- _WHAT YOU ARE ASKED TO DO_
Copy the data exactly as it appears, and do not include any pictures.

═════ DATA SHOWN ═════

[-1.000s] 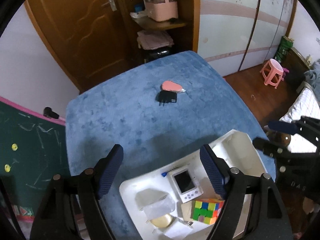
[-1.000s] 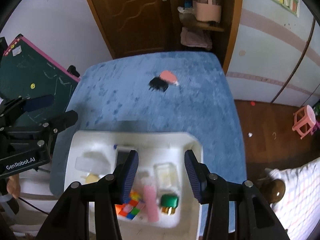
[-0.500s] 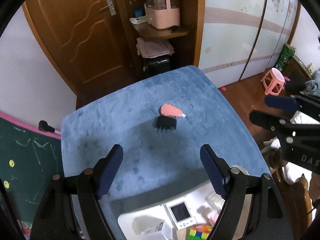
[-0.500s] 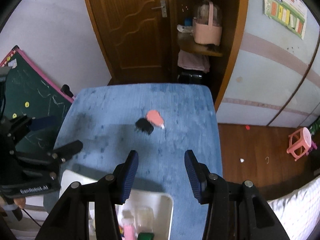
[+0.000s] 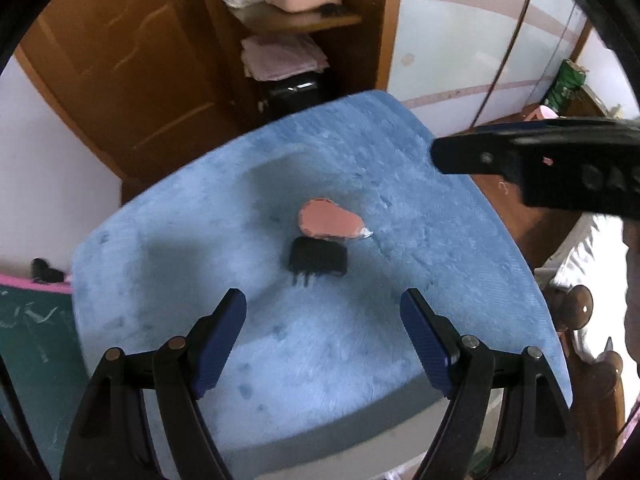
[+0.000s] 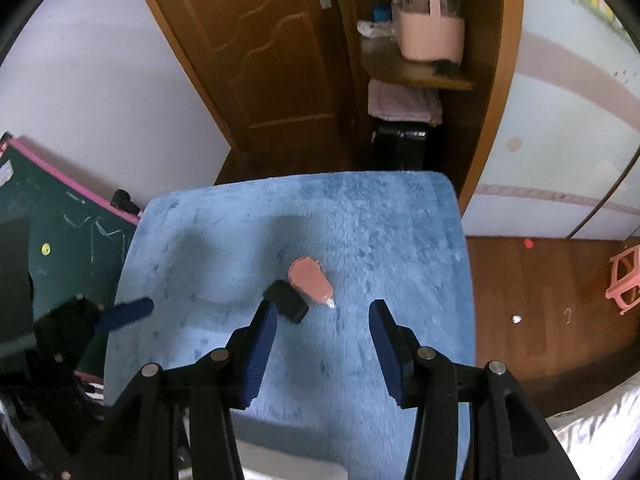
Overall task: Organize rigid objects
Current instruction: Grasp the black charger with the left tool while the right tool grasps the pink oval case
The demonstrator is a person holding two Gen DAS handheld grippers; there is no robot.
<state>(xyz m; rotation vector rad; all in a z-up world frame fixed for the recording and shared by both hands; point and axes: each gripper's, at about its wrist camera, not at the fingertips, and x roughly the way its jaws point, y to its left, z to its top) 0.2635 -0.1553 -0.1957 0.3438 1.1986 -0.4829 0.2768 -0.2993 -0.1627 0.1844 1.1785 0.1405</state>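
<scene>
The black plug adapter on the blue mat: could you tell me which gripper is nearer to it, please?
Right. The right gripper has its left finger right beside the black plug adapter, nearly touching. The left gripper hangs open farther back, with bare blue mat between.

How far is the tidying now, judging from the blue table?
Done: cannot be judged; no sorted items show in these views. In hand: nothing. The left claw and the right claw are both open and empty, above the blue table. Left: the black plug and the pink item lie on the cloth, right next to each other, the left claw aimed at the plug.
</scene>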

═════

- _ANSWER BELOW_
[-1.000s] 
[-1.000s] 
[-0.500s] 
[-0.500s] 
[+0.000s] 
[+0.000s] 
Overall task: Organize rigid objects
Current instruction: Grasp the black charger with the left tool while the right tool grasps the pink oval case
The demonstrator is a person holding two Gen DAS handheld grippers; there is no robot.
<state>(xyz m; rotation vector rad; all in a z-up world frame fixed for the recording and shared by both hands; point and axes: each gripper's, at about its wrist camera, not at the fingertips, and x roughly the way its jaws point, y to its left, z to its top) 0.2635 -0.1553 -0.1957 0.3438 1.1986 -0.4829 0.2768 -0.2993 -0.1627 0.1844 1.1785 0.1405</state>
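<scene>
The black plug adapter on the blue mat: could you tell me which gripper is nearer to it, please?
Right. The right gripper has its left finger right beside the black plug adapter, nearly touching. The left gripper hangs open farther back, with bare blue mat between.

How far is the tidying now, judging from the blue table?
Done: cannot be judged; no sorted items show in these views. In hand: nothing. The left claw and the right claw are both open and empty, above the blue table. Left: the black plug and the pink item lie on the cloth, right next to each other, the left claw aimed at the plug.
</scene>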

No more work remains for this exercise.